Luminescent behavior of pyrene-allied calix[4]arene for the highly pH-selective recognition and determination of Zn2+, Hg2+ and I−via the CHEF-PET mechanism: computational experiment and paper-based device

Abstract

In this article, for the first time, we have reported a novel CHEF-PET fluorescence sensor L based on calix[4]arene containing four pyrene groups as binding sites, which is highly selective and sensitive towards Zn²⁺, Hg²⁺ and I⁻. This fluorescence probe was synthesized and characterized using the emission study, UV-vis titration, ¹H NMR spectroscopy and ESI-MS investigation.
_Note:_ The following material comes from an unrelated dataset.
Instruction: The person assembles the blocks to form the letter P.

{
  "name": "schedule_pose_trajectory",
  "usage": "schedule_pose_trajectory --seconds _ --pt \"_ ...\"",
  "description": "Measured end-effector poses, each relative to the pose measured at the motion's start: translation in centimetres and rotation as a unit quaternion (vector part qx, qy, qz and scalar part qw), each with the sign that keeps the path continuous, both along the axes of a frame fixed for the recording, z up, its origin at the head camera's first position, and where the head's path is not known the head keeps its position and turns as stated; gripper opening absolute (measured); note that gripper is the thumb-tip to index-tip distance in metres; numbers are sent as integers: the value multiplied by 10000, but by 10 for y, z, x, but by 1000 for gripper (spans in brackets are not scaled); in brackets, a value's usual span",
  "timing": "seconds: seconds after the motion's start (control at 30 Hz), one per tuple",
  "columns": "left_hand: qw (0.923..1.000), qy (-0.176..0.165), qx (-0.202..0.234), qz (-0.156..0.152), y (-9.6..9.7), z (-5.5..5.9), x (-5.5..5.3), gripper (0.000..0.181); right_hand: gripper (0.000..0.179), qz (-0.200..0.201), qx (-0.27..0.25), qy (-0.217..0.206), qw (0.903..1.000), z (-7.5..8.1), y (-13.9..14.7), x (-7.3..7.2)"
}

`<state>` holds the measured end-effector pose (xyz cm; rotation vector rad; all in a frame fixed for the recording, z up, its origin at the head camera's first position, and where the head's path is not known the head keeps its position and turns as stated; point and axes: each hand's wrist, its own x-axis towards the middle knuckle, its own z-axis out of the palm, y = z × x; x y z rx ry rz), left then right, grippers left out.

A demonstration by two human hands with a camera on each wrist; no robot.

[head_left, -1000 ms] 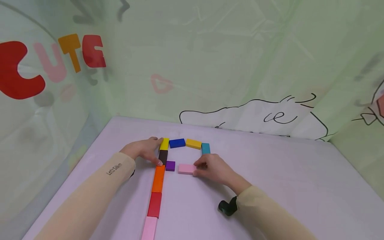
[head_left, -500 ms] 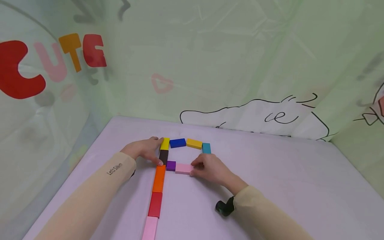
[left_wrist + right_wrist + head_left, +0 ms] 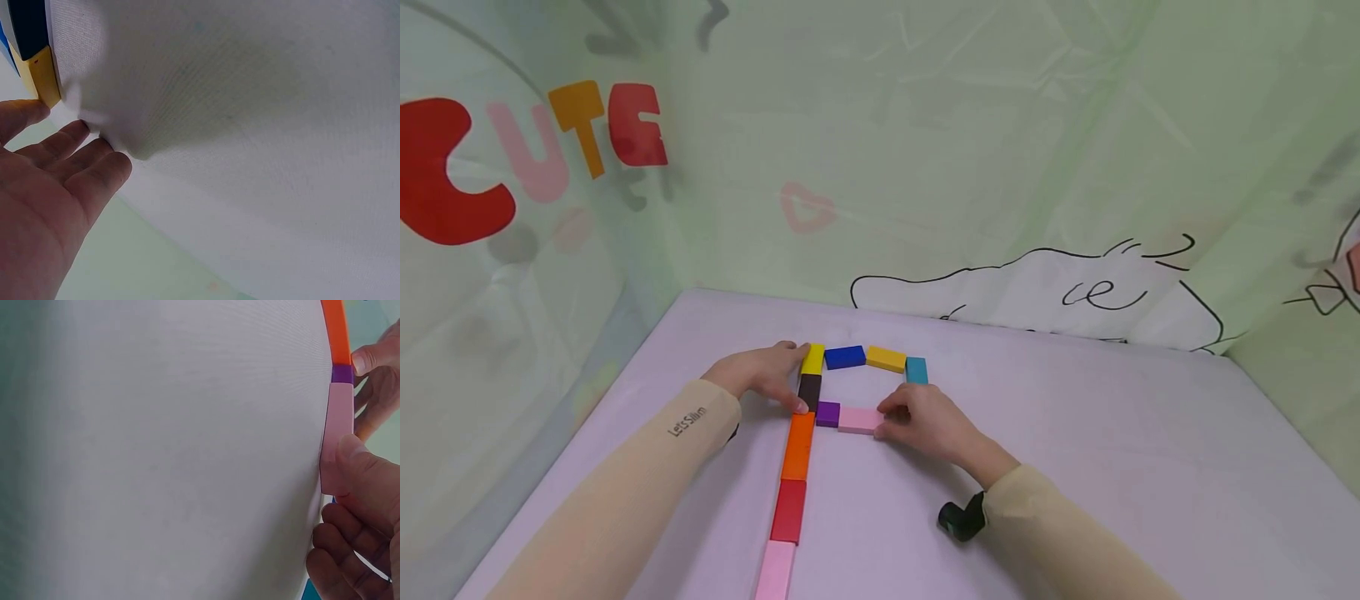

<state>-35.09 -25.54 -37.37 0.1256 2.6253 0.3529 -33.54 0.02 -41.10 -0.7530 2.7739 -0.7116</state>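
My right hand [image 3: 931, 427] pinches the right end of a pink block [image 3: 856, 421], which lies flat on the table. The other end of that pink block meets a small purple block [image 3: 828, 414]. In the right wrist view the thumb presses on the pink block [image 3: 340, 412]. My left hand [image 3: 756, 375], fingers spread, rests along the left column: one fingertip is by the yellow block [image 3: 812, 360], the thumb at the lower end of the black block [image 3: 809, 393]. Below the thumb lies an orange block [image 3: 798, 446]. The left wrist view shows the remaining fingers nearly straight.
A red block [image 3: 787, 511] and a second pink block [image 3: 774, 571] extend the column toward me. A blue block [image 3: 846, 357], an amber block [image 3: 886, 359] and a teal block [image 3: 917, 370] curve round behind my hands. Printed cloth walls [image 3: 962, 167] surround the table.
My right hand has slid the pink block left until it meets the purple block, closing the gap between them. The left hand has stayed in place.
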Motion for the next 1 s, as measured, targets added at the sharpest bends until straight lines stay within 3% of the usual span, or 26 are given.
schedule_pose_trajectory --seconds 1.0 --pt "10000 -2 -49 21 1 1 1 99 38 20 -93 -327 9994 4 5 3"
The linear concentration range at pH 7 of L for Zn²⁺, Hg²⁺ and I⁻ is 0–135 nM, 0–140 nM and 0–120 nM, respectively, with the detection limit of 6.43 nM for Zn²⁺, 2.94 nM for Hg²⁺ and 20.93 nM for I⁻. The binding ability was determined through Benesi–Hildebrand equation, which was found to be 7.535 × 10⁸ M⁻¹ for Zn²⁺, 9.001 × 10⁸ M⁻¹ for Hg²⁺ and 8.139 × 10⁸ M⁻¹ for I⁻. Further, we reported an easy-to-use, low-cost and disposable paper-based sensing device for the rapid chemical screening of Zn²⁺, Hg²⁺ and I⁻. The device comprises luminescent sensing probes embedded into a cellulose matrix, where the resonance energy transfer phenomenon seems to be the sensing mechanism. It opens up new opportunities for simple and fast screening in remote settings, where sophisticated instrumentation is not always available. The MOPAC-2016 software package was used to optimize the L using the well-established PM7 method and calculate the HOMO–LUMO energy band gap for structure L and L with Zn²⁺, Hg²⁺ and I⁻ ion-based structures. The molecular docking study was carried out using HEX software.